Only lines containing the string "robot" belong in the answer; copy all of them from the entries.

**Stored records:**
►
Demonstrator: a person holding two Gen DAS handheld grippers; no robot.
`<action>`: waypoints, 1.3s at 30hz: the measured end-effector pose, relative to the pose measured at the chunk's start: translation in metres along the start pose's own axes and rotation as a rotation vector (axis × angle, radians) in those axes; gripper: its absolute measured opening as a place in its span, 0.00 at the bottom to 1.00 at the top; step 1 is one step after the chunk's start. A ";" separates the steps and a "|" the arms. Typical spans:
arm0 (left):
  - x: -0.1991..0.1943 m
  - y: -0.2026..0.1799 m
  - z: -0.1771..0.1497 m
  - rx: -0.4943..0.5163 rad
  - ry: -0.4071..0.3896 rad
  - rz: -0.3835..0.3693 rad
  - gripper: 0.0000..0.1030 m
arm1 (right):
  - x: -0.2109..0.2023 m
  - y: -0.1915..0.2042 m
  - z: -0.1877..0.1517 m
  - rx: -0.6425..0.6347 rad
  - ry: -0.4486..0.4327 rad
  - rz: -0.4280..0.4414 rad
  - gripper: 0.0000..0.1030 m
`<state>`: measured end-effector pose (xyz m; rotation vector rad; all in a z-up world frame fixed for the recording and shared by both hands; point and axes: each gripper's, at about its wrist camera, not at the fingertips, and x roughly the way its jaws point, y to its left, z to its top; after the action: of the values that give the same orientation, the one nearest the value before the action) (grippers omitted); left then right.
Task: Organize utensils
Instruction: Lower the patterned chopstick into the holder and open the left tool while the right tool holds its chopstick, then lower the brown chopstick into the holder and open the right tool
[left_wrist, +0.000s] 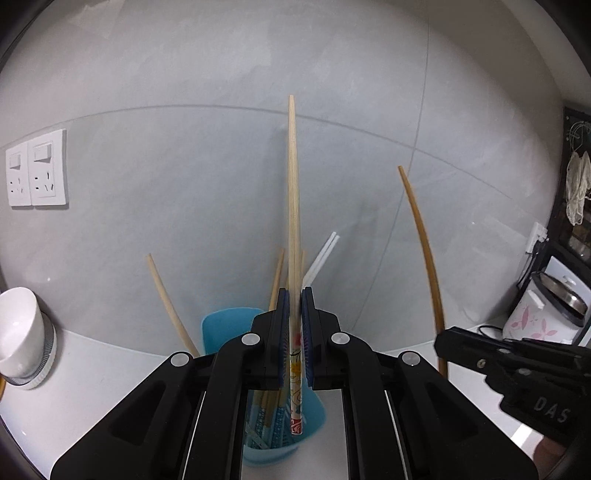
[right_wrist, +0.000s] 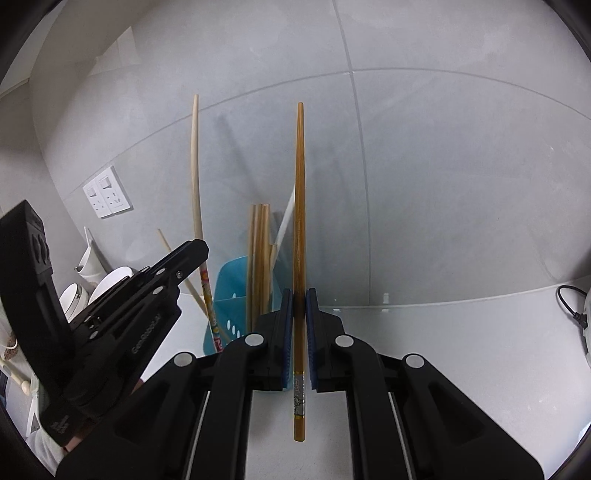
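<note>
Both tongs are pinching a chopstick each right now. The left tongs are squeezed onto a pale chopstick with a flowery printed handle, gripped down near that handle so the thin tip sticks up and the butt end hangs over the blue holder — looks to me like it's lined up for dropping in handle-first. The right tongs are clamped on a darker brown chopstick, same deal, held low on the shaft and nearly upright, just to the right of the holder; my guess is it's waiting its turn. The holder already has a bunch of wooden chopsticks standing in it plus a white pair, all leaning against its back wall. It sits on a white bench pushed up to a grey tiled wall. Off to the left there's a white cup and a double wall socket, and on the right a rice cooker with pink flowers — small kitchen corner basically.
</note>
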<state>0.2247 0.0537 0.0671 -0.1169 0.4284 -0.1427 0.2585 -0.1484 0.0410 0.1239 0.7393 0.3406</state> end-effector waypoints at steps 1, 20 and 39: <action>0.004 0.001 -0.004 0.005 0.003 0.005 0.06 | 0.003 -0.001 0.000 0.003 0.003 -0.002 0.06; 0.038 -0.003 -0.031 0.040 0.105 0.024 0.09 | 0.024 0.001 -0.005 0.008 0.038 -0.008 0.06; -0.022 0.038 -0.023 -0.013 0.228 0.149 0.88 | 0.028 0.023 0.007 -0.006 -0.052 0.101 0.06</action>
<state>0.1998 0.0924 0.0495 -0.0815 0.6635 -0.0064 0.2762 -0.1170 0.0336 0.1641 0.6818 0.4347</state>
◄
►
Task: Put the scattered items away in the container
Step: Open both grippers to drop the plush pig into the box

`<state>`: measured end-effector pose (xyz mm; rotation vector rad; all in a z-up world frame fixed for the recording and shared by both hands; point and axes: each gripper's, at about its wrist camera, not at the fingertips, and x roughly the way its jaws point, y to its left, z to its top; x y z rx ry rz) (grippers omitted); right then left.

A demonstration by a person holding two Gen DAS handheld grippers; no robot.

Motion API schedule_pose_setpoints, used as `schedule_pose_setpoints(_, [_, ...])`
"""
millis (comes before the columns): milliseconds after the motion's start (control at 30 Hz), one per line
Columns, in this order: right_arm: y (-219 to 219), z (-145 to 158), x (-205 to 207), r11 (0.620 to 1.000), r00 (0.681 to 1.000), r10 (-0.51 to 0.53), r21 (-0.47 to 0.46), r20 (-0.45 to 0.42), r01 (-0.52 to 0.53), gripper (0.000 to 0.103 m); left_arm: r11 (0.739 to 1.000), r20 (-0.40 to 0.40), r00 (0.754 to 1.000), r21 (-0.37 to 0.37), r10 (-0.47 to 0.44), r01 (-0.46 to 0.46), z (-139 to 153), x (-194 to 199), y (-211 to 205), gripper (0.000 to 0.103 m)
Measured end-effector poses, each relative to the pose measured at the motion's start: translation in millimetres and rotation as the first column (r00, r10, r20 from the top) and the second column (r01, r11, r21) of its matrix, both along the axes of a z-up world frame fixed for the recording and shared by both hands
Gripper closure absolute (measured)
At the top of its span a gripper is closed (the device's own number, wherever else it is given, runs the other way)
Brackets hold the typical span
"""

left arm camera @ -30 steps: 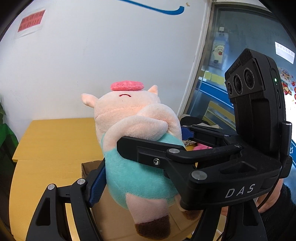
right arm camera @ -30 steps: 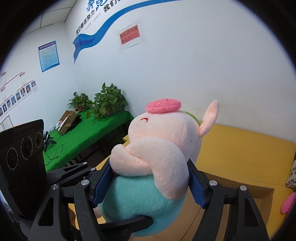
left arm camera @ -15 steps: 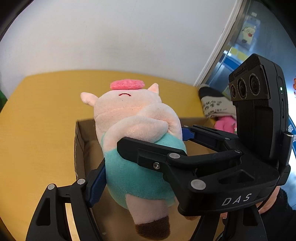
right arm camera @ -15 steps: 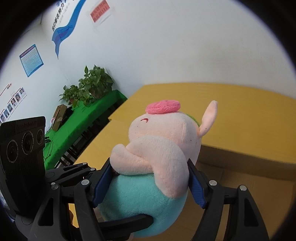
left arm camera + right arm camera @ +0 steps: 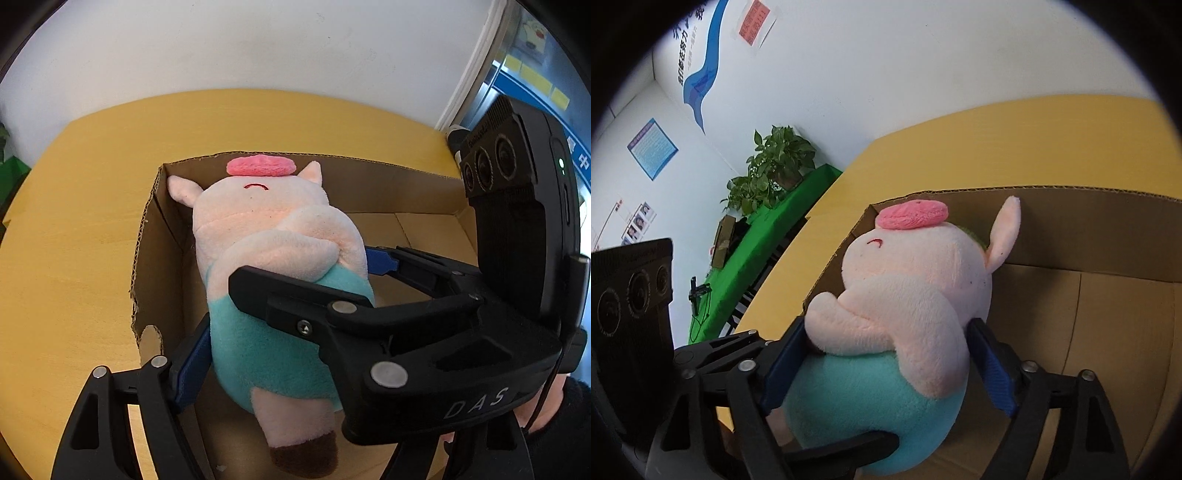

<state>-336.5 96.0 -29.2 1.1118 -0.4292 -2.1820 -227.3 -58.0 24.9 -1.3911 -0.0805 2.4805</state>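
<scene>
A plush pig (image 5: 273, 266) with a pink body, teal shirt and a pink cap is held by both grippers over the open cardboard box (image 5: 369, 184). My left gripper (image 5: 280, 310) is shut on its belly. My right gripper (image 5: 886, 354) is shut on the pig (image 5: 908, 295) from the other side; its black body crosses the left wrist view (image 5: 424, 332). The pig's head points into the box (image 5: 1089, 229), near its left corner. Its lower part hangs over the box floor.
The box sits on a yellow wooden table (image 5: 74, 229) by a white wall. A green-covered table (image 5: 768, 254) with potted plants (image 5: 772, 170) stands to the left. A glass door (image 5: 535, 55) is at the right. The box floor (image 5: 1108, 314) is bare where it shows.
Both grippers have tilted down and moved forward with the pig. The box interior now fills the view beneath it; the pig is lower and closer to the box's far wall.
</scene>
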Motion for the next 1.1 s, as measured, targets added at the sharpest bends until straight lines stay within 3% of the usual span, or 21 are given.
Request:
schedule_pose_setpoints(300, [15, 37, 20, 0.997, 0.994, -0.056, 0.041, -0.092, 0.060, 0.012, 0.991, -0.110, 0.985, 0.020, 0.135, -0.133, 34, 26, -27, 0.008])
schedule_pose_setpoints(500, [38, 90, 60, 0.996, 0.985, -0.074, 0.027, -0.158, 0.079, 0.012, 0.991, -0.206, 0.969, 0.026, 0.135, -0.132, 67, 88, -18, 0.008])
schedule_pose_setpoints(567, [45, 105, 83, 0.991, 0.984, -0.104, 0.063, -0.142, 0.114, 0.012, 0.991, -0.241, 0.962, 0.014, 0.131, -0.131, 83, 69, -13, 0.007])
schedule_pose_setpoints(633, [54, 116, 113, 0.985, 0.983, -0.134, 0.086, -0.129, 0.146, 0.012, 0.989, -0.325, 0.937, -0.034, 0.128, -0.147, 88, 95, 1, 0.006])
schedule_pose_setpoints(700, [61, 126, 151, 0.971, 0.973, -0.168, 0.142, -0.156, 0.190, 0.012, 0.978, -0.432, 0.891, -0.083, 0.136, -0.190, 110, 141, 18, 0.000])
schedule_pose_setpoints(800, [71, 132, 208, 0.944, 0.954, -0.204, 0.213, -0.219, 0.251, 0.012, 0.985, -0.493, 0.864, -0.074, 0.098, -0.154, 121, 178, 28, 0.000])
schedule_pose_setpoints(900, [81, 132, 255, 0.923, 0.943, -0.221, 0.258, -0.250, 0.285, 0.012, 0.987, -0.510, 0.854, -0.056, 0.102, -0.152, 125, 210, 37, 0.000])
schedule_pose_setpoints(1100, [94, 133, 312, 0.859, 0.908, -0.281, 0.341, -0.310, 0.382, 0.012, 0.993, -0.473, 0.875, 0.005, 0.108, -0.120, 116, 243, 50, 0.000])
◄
**SOLUTION TO THIS EXERCISE:**
Demonstrator: a person holding two Gen DAS handheld grippers; no robot.
A demonstration by a person holding two Gen DAS handheld grippers; no robot.

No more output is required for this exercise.